**What the exercise asks**
Each line below that carries the string "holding" must appear in the answer.

Records drawn from a dataset
++++++++++++++++++++

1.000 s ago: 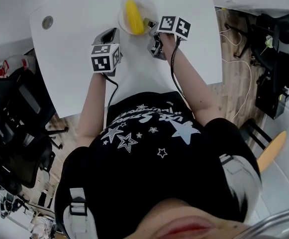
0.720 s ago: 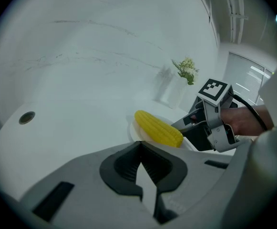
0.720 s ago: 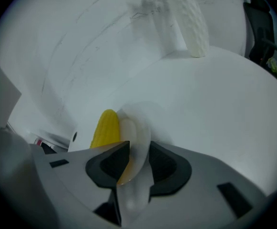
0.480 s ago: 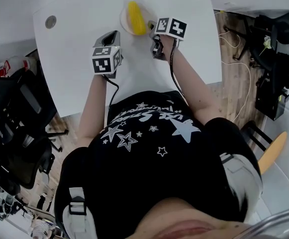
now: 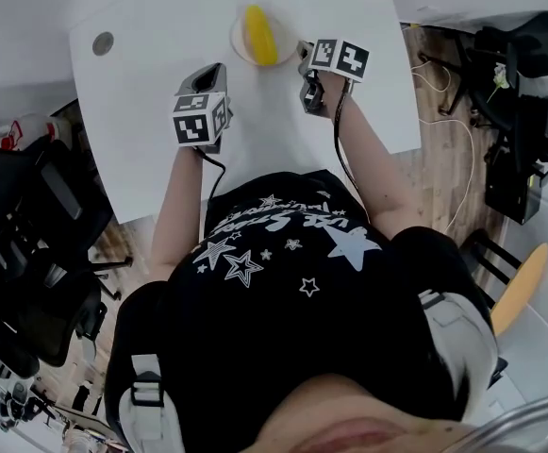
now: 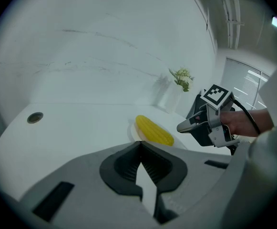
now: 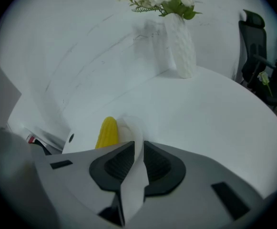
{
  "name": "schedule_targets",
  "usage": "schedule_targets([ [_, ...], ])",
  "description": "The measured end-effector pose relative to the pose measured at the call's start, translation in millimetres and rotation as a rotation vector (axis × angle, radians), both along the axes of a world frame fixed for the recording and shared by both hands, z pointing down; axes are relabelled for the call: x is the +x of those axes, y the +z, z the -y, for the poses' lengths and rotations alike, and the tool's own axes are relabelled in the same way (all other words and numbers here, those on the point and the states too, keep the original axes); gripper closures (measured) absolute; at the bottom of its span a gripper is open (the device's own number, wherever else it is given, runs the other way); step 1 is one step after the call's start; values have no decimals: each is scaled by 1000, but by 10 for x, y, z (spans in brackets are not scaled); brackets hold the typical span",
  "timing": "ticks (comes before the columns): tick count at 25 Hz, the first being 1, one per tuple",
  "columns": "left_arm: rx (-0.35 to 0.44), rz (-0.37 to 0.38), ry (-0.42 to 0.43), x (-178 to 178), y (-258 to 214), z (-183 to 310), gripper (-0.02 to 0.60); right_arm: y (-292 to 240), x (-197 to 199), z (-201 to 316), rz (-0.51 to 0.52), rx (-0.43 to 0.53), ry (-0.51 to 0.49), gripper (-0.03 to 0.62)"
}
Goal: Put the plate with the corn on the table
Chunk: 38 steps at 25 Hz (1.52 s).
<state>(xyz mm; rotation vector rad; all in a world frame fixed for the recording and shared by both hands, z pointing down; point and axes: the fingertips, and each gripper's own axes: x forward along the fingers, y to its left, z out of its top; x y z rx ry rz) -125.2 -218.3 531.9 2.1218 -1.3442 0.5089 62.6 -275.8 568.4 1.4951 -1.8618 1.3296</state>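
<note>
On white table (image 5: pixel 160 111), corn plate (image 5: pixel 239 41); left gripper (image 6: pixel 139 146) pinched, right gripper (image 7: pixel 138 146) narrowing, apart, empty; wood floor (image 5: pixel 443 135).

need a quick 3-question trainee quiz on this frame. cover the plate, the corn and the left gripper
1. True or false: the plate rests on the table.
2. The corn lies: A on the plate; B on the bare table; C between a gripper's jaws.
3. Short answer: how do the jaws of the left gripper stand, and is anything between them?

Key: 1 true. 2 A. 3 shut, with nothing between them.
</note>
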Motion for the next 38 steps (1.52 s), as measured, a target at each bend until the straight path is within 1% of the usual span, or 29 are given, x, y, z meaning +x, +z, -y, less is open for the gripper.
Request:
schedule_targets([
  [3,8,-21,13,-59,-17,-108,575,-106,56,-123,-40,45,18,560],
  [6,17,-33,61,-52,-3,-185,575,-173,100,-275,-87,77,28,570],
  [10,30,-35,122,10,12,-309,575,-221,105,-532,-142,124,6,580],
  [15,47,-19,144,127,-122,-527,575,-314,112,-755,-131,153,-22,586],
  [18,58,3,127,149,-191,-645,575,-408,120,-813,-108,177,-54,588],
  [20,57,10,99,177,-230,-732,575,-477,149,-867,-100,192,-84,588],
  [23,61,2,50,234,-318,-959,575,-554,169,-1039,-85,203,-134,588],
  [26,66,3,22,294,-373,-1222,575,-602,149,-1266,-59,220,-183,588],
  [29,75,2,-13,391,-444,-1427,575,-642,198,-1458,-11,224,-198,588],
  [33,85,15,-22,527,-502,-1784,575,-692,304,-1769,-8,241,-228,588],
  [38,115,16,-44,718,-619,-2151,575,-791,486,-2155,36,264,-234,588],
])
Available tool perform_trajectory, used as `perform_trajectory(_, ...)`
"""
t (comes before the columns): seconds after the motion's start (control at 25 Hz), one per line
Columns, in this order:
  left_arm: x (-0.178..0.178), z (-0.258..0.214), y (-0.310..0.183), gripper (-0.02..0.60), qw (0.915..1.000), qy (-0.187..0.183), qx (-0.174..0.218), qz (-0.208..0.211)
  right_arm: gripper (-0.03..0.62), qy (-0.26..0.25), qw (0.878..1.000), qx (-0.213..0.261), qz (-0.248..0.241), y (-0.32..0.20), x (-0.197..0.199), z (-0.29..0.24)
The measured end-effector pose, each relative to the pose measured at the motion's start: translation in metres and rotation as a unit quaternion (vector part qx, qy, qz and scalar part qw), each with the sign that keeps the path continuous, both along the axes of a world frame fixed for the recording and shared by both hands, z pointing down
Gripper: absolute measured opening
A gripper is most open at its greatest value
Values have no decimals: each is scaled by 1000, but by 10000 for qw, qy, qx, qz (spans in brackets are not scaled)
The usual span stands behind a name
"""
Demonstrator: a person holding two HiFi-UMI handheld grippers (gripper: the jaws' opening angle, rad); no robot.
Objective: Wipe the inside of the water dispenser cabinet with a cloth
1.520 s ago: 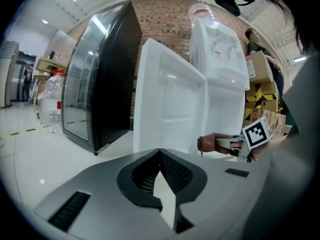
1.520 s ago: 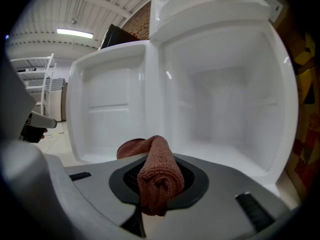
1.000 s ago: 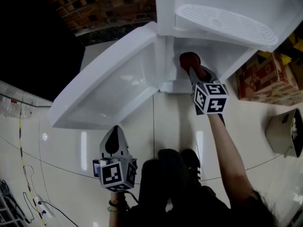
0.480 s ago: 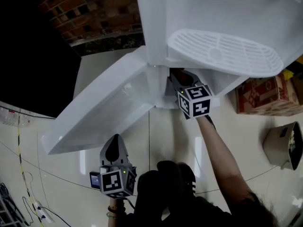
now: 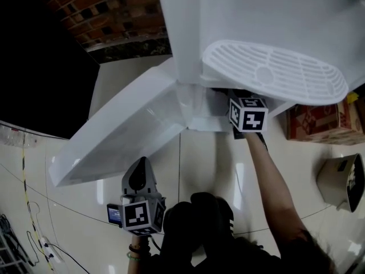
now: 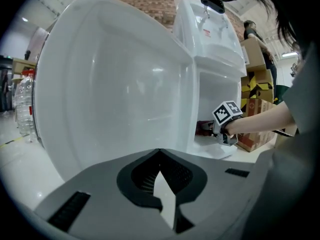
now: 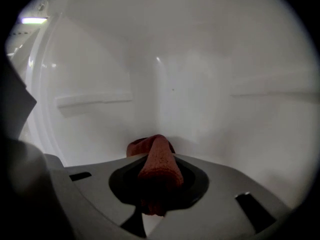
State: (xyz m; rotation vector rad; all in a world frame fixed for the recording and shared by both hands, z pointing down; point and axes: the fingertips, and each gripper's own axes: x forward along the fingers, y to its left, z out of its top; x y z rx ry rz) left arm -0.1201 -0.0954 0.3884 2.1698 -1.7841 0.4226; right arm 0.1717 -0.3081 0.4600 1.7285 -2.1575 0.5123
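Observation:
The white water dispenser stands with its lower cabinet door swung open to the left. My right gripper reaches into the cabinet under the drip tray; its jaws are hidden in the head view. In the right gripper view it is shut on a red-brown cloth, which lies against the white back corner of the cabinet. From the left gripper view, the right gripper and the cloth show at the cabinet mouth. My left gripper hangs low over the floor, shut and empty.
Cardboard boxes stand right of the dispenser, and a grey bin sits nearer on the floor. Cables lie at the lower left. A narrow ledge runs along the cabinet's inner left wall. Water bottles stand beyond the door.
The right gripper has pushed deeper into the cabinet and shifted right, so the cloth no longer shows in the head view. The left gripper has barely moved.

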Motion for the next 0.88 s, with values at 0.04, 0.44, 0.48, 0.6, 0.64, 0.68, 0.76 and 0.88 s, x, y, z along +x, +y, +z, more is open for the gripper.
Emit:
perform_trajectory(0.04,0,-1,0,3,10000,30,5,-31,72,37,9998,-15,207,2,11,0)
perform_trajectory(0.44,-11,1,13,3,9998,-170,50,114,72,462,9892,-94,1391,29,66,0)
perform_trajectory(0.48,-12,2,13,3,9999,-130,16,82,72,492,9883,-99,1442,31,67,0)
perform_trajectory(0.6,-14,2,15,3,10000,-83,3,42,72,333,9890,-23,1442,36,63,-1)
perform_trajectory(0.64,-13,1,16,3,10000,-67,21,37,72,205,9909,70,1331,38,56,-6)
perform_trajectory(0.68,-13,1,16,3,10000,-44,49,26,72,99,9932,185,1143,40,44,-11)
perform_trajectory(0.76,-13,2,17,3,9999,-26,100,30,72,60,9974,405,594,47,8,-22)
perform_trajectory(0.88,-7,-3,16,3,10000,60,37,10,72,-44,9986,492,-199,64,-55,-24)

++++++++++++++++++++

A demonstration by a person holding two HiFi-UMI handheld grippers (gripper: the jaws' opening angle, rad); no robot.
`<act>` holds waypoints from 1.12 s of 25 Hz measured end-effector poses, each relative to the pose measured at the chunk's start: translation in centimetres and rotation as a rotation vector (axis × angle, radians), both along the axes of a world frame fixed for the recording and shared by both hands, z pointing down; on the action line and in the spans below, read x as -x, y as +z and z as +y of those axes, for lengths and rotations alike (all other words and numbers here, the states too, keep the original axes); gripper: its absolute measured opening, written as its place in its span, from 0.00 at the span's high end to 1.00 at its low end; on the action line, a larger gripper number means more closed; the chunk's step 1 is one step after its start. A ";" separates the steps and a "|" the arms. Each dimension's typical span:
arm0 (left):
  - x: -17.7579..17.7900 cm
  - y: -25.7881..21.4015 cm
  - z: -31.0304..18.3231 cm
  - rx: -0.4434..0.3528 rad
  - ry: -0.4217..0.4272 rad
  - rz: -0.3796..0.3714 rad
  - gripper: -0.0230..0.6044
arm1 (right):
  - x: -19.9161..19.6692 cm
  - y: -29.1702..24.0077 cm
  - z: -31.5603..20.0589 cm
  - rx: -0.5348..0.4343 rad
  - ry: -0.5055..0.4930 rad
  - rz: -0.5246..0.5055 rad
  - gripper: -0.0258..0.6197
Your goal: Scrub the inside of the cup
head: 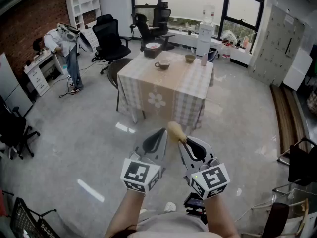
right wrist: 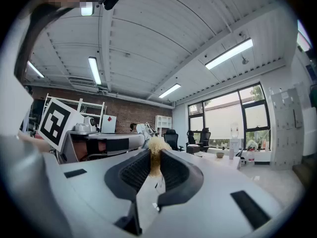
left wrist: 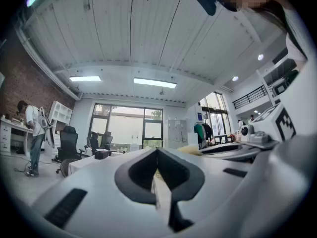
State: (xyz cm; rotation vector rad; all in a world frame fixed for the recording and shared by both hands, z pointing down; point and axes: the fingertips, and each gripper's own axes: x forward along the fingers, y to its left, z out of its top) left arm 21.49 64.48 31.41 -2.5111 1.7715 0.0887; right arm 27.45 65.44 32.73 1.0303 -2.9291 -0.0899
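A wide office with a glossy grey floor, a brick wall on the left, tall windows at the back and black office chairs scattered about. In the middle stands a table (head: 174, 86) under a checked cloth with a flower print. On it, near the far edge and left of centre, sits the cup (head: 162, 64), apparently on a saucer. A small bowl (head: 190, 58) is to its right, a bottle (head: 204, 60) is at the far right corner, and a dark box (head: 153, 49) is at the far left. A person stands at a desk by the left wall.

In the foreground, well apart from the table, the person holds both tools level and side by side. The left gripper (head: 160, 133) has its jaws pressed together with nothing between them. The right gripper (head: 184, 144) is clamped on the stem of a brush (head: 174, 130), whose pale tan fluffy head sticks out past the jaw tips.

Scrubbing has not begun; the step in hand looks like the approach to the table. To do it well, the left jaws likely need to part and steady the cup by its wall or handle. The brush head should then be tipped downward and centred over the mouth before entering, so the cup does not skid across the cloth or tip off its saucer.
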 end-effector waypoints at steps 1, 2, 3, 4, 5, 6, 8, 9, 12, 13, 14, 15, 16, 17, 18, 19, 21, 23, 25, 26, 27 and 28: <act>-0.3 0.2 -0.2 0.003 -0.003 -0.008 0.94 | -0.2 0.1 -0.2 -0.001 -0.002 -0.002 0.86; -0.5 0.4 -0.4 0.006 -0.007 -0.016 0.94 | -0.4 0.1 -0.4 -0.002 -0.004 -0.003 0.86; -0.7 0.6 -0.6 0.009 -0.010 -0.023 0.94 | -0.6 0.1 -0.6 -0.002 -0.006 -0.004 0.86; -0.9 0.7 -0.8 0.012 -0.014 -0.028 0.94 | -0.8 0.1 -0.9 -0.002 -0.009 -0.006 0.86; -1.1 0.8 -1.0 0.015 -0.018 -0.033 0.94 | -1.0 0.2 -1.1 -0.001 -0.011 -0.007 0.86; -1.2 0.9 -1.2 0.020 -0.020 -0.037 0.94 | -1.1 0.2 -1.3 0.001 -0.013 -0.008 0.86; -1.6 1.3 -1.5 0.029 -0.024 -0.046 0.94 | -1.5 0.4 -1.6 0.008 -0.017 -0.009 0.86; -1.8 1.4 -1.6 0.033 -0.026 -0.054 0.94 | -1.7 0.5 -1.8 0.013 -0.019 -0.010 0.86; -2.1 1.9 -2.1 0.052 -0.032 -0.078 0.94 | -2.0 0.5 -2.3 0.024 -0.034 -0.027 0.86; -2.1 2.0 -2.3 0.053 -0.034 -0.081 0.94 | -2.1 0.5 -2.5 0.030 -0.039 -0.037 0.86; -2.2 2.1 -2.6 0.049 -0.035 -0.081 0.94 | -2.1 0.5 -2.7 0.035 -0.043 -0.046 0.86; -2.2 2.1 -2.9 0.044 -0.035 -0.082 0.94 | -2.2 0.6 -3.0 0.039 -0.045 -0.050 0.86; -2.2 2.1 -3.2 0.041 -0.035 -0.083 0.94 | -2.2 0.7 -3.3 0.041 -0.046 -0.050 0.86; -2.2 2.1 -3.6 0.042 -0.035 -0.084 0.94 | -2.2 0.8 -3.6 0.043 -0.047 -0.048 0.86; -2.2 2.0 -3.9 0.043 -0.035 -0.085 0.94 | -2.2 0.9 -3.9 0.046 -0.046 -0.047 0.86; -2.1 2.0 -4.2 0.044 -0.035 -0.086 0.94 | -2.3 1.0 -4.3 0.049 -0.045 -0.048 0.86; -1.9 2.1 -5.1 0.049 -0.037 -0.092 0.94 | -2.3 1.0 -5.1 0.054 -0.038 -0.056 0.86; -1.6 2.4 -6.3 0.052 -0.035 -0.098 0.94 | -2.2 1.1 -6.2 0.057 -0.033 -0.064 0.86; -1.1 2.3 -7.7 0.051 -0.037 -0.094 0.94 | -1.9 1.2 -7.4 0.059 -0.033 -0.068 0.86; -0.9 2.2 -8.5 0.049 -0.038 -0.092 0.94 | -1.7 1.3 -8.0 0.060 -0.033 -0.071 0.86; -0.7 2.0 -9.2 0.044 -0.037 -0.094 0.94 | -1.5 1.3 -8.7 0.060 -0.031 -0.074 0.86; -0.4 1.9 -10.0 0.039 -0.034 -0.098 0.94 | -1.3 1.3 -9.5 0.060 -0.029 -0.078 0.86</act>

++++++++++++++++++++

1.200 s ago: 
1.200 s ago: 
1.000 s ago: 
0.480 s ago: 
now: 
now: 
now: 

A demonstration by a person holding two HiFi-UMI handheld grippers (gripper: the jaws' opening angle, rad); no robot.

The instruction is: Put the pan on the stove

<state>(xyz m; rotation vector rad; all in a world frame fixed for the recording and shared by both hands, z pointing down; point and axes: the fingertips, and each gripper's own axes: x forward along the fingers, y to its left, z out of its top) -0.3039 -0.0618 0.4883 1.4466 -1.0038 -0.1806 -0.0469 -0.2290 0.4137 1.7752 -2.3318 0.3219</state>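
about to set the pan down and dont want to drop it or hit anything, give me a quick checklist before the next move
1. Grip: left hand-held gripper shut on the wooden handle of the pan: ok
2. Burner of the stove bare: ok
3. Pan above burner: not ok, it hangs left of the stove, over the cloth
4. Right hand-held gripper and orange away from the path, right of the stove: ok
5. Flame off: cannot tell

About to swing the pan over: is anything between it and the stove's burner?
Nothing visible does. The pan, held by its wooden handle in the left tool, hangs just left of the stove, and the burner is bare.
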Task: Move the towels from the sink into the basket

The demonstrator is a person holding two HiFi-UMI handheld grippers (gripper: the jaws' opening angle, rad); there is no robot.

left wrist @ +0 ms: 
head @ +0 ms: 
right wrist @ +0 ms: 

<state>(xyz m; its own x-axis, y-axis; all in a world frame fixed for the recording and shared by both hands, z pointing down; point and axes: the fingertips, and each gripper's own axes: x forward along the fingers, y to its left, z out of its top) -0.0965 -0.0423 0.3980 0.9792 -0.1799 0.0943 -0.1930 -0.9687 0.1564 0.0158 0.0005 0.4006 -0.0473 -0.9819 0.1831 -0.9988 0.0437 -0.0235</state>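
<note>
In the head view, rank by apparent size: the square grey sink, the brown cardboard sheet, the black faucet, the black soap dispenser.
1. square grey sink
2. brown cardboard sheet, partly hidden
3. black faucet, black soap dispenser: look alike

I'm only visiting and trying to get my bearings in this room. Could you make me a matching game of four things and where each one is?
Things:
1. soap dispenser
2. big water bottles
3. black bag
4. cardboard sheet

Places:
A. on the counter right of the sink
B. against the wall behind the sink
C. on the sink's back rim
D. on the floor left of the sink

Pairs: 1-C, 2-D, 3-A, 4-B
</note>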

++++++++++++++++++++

**Expected answer**
Demonstrator: a person holding two HiFi-UMI handheld grippers (gripper: the jaws' opening angle, rad); no robot.
A demonstration by a person holding two HiFi-UMI handheld grippers (gripper: the jaws' opening angle, rad); no robot.
A demonstration by a person holding two HiFi-UMI handheld grippers (gripper: the jaws' opening angle, rad); no robot.
The demonstrator is a person holding two HiFi-UMI handheld grippers (gripper: the jaws' opening angle, rad); there is no robot.

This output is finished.